Darkness Falls from the Air
- First edition
- Author: Nigel Balchin
- Language: English
- Genre: Drama
- Publisher: Collins
- Publication date: 1942
- Publication place: United Kingdom
- Media type: Print

= Darkness Falls from the Air =

1942 novel by Nigel Balchin

Darkness Falls from the Air is a 1942 novel by the British writer Nigel Balchin. It was inspired by Balchin's time working at the Ministry of Food and was both a critical and commercial success.

== Plot ==
Bill Sarratt, the novel's narrator, is a war-time volunteer civil servant who is struggling during the London Blitz to establish efficient working practices in his department of the Ministry. A competent planner, Sarratt find himself increasingly frustrated that his every initiative is being blocked by his boss, Lennox, who is in the pocket of big business. Lennox avoids approving anything that will inconvenience his business friends.

Sarratt's wife, Marcia, is in a relationship with Stephen Ryle, an artistic poseur. While not approving, Sarratt does not feel that he has the right to constrain his wife's choices, and he takes no action, trusting that her infatuation will sooner or later burn itself out. Marcia is committed to her marriage and she attempts to finish with Stephen several times, but is unable to resist his emotional outbursts and the feelings of guilt they create in her. Unable to take any more, Sarratt gives his wife an ultimatum: either she drops Stephen immediately, or he will leave.

Sarratt has for months been working on a scheme to improve the reliability of wartime industrial output, and it appears that for once, due to the approval of the government minister, Lennox has been unable to block it. However, at the very end of the meeting set up to approve enforcement, the minister allows himself to be persuaded that the scheme should be purely voluntary, thereby undermining its entire purpose.

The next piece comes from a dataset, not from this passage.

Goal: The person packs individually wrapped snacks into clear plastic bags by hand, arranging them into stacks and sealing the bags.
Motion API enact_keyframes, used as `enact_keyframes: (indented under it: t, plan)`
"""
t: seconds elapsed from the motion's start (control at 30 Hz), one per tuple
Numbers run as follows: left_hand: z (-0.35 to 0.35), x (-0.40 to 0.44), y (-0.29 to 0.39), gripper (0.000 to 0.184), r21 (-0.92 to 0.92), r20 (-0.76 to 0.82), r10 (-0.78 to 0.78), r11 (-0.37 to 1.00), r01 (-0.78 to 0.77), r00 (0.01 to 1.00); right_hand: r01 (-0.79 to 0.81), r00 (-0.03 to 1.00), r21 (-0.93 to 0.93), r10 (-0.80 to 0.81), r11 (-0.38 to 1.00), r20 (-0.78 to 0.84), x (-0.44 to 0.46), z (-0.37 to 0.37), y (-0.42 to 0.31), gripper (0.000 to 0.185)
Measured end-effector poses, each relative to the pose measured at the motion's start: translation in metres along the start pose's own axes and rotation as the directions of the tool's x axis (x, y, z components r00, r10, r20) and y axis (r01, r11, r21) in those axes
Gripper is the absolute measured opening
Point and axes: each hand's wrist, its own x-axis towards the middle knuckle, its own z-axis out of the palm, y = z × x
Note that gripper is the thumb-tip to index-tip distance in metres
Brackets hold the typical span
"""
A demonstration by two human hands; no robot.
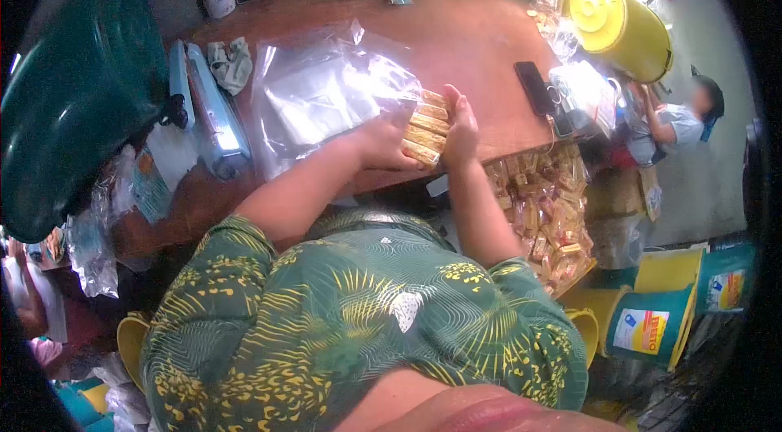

Sarratt leaves the meeting in despair, and resolves to resign from his post. As he waits for Marcia to join him in a West End restaurant, he learns that there is an air raid on the East End, where Marcia is working as a volunteer medical orderly. He persuades a taxi driver to take him there, and discovers that her building has been hit. Scrambling on hands and knees through the rubble, he finds his wife dying, pinned beneath a fallen beam.

Dazed, Sarratt returns home. Feeling impelled to tell Stephen of Marcia's death, he walks to Stephen's flat. The place is full of gas and he is just in time to prevent Stephen's attempted suicide. He walks on through the darkened streets of London as incendiaries fall about him.

== Principal characters ==
- Bill Sarratt, volunteer civil servant and narrator
- Marcia Sarratt, his wife
- Stephen Ryle, Marcia's lover
- Peggy Ryle, Stephen's wife
- Doris, Sarratt's secretary
- Ted Ransome, Sarratt's friend
- Lennox, Sarratt's boss
- Harness, personal business advisor to Lennox
- Fred Giles, Sarratt's junior

== Background ==
Balchin's first marriage broke up following a partner-swapping arrangement between the Balchins, the artist Michael Ayrton and the latter's partner Joan. Elisabeth Balchin also had an affair with the composer Christian Darnton. Balchin divorced Elisabeth in 1951 and she married Ayrton a year later. In the novel, Balchin includes an unflattering caricature of Darnton as the poet Stephen Ryle.

==Bibliography==
- Clive James. At the Pillars of Hercules. Pan Macmillan, 2013.